You are viewing a plain text version of this content. The canonical link for it is here.
Posted to user@hbase.apache.org by Austin Heyne <ah...@ccri.com> on 2018/08/30 19:40:59 UTC
HMerge Status
We're currently sitting at a very high number of regions due to an
initially poor value for hbase.regionserver.regionSplitLimit and would
like to reign in our region count. Additionally, we have a
spatio-temporal key structure and our region pre-splitting was done
evenly, without regard to the spatial distribution of our data and thus
have a lot of small and empty regions we'd like to clean up. I've found
the HMerge class [1], and it seems it would do something reasonable for
our used case.

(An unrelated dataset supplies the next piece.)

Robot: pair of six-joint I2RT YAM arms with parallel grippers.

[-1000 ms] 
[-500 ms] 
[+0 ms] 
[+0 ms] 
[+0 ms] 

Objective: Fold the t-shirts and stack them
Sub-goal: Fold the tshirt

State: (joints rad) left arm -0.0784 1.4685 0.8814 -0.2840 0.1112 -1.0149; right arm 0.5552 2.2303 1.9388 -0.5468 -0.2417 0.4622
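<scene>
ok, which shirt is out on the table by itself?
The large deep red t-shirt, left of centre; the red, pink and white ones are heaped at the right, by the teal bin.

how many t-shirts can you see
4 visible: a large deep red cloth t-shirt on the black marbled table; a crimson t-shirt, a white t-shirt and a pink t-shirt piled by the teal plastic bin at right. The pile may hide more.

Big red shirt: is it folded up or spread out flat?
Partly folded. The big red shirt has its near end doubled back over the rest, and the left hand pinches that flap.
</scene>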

However, it's marked as Private and doesn't seem to be
used anywhere so I thought I'd ask if anyone knows the status of this
class and how safe it is.
Thanks,
Austin
[1]
https://github.com/apache/hbase/blob/branch-1.4/hbase-server/src/main/java/org/apache/hadoop/hbase/util/HMerge.java
Re: HMerge Status
Posted by Josh Elser <el...@apache.org>.
Hey JMS,
No, that's not my understanding. I'm not sure how the Normalizer would
change the size of the Regions but keep the number of Regions the same :)

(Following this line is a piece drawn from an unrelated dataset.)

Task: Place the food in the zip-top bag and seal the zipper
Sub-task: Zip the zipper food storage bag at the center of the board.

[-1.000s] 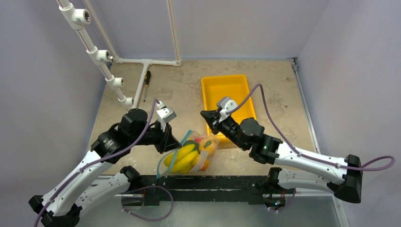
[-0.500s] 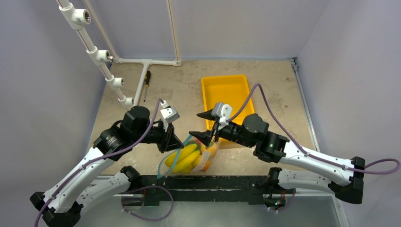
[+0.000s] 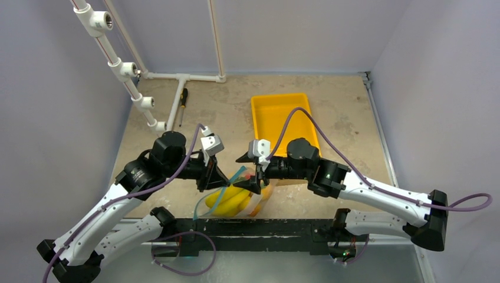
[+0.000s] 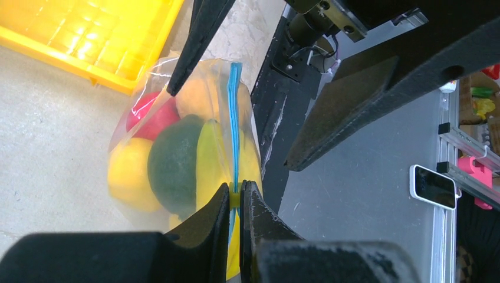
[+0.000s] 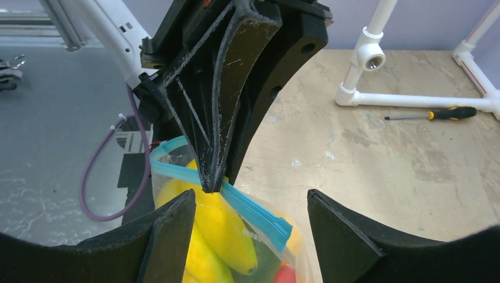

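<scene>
Your left tool [image 4: 236, 197] is pinched tight on the zipper [image 4: 234, 118] of the zip-top bag [image 4: 177, 127]. The bag holds the food [image 4: 174, 164] and sits near the front edge of the tabletop [image 3: 342, 112], beside the yellow tray [image 3: 280, 106]. Your right tool [image 5: 250, 206] gapes wide, straddling the zipper and gripping nothing.

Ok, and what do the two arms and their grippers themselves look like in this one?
The left arm and right arm match: white link shells with rounded black joint housings. A thin purple cable runs along each. Each wrist carries a small grey-white camera block. The left gripper and right gripper have matte black, wedge-shaped fingers tapering to narrow tips, with open triangular ribbing.
</scene>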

IIRC, the Normalizer works by looking at adjacent Regions, merging them
together when their size is under the given threshold. The caveat is
that it does this relatively slowly to avoid causing duress on users
actively doing things on the system.
Having an active mode (do merges fast) and passive mode (do merges
slowly) sounds like a nice addition now that I think about it.
On 8/31/18 9:22 AM, Jean-Marc Spaggiari wrote:
> If I'm not mistaken the Normalizer will keep the same number of regions,
> but will uniform the size, right? So if the goal is to reduce the number of
> region, the Normalizer might not help?
>
> JMS
>
> Le ven. 31 août 2018 à 09:16, Josh Elser <el...@apache.org> a écrit :
>
>> There's the Region Normalizer which I'd presume would be in an HBase 1.4
>> release
>>
>> https://issues.apache.org/jira/browse/HBASE-13103
>>
>> On 8/30/18 3:50 PM, Austin Heyne wrote:
>>> I'm using HBase 1.4.4 (AWS/EMR) and I'm looking for an automated
>>> solution because I believe there are going to be a few hundred if not
>>> thousand merges. It's also challenging to find candidate pairs.
>>>
>>> -Austin
>>>
>>>
>>> On 08/30/2018 03:45 PM, Jean-Marc Spaggiari wrote:
>>>> Hi Austin,
>>>>
>>>> Which version are you using? Why not just using the shell merge command?
>>>>
>>>> JMS
>>>>
>>>> Le jeu. 30 août 2018 à 15:41, Austin Heyne <ah...@ccri.com> a écrit :
>>>>
>>>>> We're currently sitting at a very high number of regions due to an
>>>>> initially poor value for hbase.regionserver.regionSplitLimit and would
>>>>> like to reign in our region count. Additionally, we have a
>>>>> spatio-temporal key structure and our region pre-splitting was done
>>>>> evenly, without regard to the spatial distribution of our data and thus
>>>>> have a lot of small and empty regions we'd like to clean up. I've found
>>>>> the HMerge class [1], and it seems it would do something reasonable for
>>>>> our used case. However, it's marked as Private and doesn't seem to be
>>>>> used anywhere so I thought I'd ask if anyone knows the status of this
>>>>> class and how safe it is.
>>>>>
>>>>> Thanks,
>>>>> Austin
>>>>>
>>>>> [1]
>>>>>
>>>>>
>> https://github.com/apache/hbase/blob/branch-1.4/hbase-server/src/main/java/org/apache/hadoop/hbase/util/HMerge.java
>>>>>
>>>>>
>>>>>
>>>
>>
>
Re: HMerge Status
Posted by Jean-Marc Spaggiari <je...@spaggiari.org>.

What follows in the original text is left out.